After deals between Catholic and secular providers close, the report said it's often very difficult to learn what service changes resulted. Indeed, only 28% of 646 Catholic hospitals listed in the Catholic Health Association's directory specified how their religious affiliation influenced patient care, according to a 2019 research letter in the Journal of the American Medical Association.
"There is a transparency problem for sure," Uttley said.
In 2018, for example, Catholic Health Initiatives—now part of CommonSpirit—bought a 22% ownership stake in secular Premier Health, the largest health system in southwest Ohio.

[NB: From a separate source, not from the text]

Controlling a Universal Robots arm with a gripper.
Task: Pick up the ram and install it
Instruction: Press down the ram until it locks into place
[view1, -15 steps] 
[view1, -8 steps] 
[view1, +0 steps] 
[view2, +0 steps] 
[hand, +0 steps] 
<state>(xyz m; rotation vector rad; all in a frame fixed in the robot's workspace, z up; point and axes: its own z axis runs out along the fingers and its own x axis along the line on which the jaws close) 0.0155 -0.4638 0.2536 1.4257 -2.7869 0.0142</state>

Today, Premier's website does not identify Catholic restrictions at its five network hospitals.
Community Catalyst researchers said they could not learn what impact the deal had on health services even after multiple calls to hospitals' patient experience and patient administration departments, as well as chaplain's offices.
In some cases, Catholic hospitals continue to comply with the ERDs even after being acquired by secular systems. The report found 49 formerly Catholic hospitals still complied by the ERDs in 2020 even after being acquired by for-profit providers, up from just four in 2001.

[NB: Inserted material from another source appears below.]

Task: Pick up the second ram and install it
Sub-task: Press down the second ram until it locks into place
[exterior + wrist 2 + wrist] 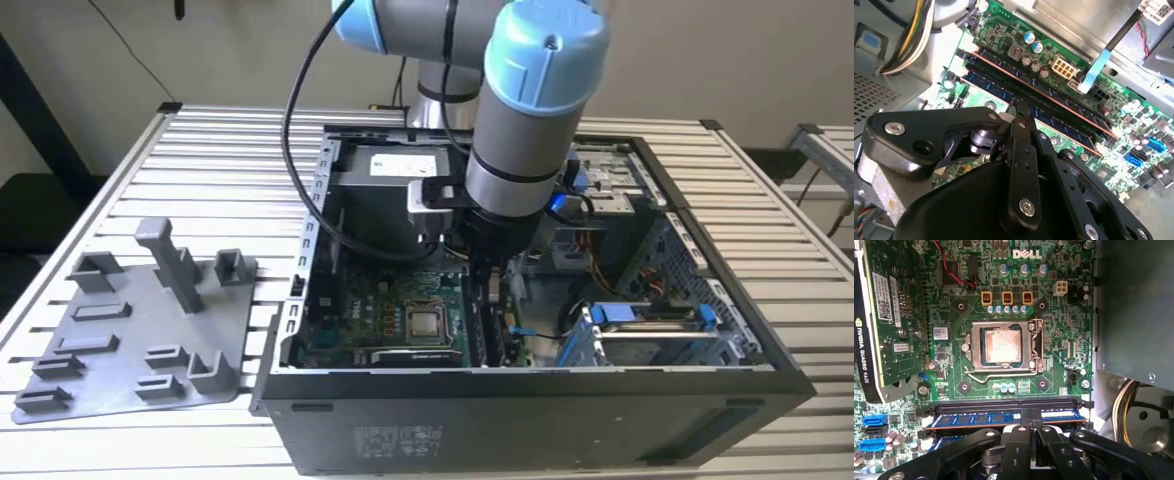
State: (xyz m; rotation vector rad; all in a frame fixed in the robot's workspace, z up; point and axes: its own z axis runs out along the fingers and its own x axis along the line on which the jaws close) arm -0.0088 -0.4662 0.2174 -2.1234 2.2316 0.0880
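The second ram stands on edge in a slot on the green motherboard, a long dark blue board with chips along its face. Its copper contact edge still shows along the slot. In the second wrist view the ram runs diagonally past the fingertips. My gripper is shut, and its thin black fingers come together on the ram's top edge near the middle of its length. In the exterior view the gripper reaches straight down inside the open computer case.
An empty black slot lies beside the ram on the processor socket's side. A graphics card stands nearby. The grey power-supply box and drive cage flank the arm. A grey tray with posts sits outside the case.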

For example, after for-profit Prime Healthcare, based in Ontario, Calif., bought three Catholic New Jersey hospitals, Prime agreed to allow the hospitals to continue following the ERDs.
The expansion of Catholic health systems means they're the only option for a growing number of communities. In 2020, 52 Catholic short-term acute-care hospitals were designated by CMS as the sole community hospitals for their region, up from 30 in 2013, according to the report.

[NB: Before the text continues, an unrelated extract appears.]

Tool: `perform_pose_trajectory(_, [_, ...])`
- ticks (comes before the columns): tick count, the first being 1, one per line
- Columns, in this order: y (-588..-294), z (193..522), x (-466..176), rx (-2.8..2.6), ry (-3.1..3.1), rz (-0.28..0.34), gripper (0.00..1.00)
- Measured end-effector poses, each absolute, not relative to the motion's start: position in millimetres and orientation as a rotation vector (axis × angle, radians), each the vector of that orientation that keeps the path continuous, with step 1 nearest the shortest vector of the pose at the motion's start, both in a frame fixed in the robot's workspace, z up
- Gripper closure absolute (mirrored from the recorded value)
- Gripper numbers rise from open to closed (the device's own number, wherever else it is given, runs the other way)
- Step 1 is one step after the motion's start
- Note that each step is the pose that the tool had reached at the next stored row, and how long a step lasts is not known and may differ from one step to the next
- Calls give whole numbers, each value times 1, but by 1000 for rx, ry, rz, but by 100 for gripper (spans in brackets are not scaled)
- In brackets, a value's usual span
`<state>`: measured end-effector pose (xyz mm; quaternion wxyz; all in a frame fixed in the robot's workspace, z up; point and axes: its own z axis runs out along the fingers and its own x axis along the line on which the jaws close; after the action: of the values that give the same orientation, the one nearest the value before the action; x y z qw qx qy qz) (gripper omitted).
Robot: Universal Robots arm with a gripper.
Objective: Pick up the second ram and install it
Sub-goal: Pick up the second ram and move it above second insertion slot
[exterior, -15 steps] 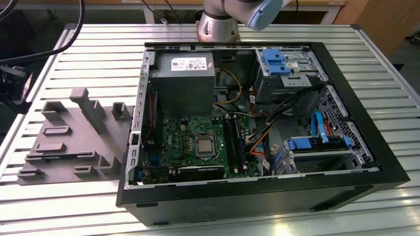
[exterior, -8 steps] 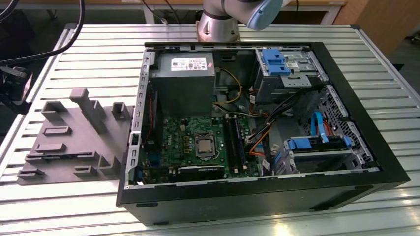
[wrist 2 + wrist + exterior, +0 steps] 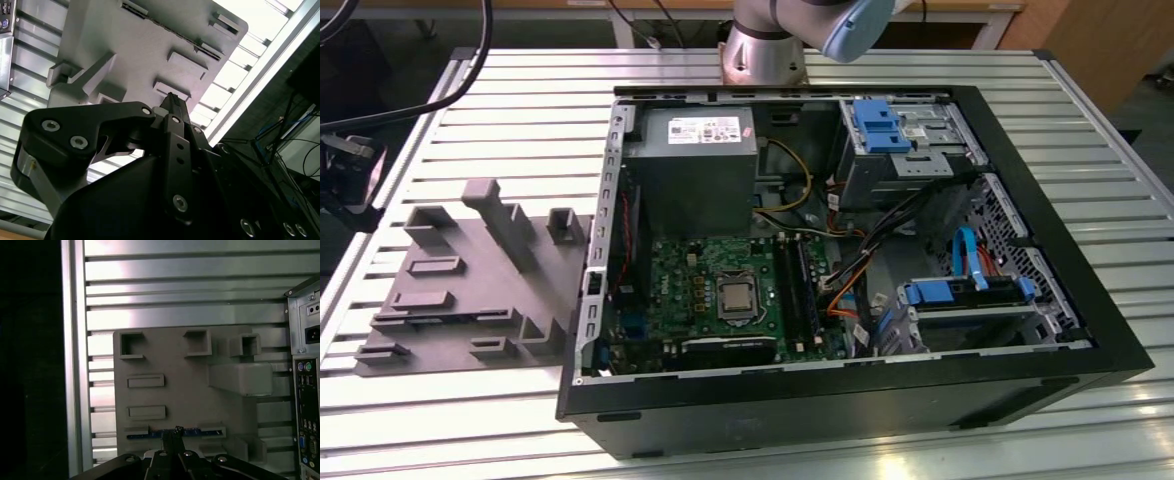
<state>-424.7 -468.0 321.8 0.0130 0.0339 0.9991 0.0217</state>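
The second ram (image 3: 145,434), a slim dark memory stick, stands on edge in a long slot of the grey moulded holder plate (image 3: 190,390). Above that plate, the black gripper (image 3: 175,431) has its fingers pressed together and holds nothing. The stick is probably light, stiff and fragile, so pinch its flat faces mid-length.

Open computer case (image 3: 854,400), grey fixture tray (image 3: 460,305), slatted table (image 3: 454,420)

In both wrist views the gripper (image 3: 177,431) holds its slim dark fingers (image 3: 175,130) pressed together.
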Motion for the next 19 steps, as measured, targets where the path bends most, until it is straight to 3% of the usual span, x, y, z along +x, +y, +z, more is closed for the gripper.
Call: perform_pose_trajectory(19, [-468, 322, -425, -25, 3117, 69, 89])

Community Catalyst found that in 10 states, more than 30% of acute-care hospital beds and more than 30% of births are at Catholic facilities. In Alaska, 46% of acute-care beds are in Catholic facilities, followed by 41% in Washington state.
The report also found that Catholic hospitals had a smaller percentage of Medicaid discharges than other types of hospitals: 7.2% in their latest reports to CMS compared with 8.3% at other not-for-profit hospitals and 9% at for-profit hospitals.
Catholic hospitals provided 2.7% of their expenses as charity care in their latest reports to CMS, compared with 2.3% at other not-for-profit hospitals, the report found. Public hospitals, by comparison, dedicated 4.2% of expenses to charity care and for-profit hospitals dedicated 3.8% to charity care.
Community Catalyst's report makes a number of recommendations for preserving public access to healthcare services prohibited under the ERDs. It implores Catholic health systems to be more transparent both on their websites and in disclosures to patients about which services they do and do not offer.
The report also recommends state and federal regulators beef up their processes for scrutinizing such deals. On the state level, regulators should implement rules that protect access to specific services and post-transaction monitoring, the report says.
Uttley said there are creative ways to structure transactions to protect access to services, too. That could mean carving certain services out of a joint venture, for example.
"State regulators certainly have tools that can be used," she said. "We'd like to see them do it more."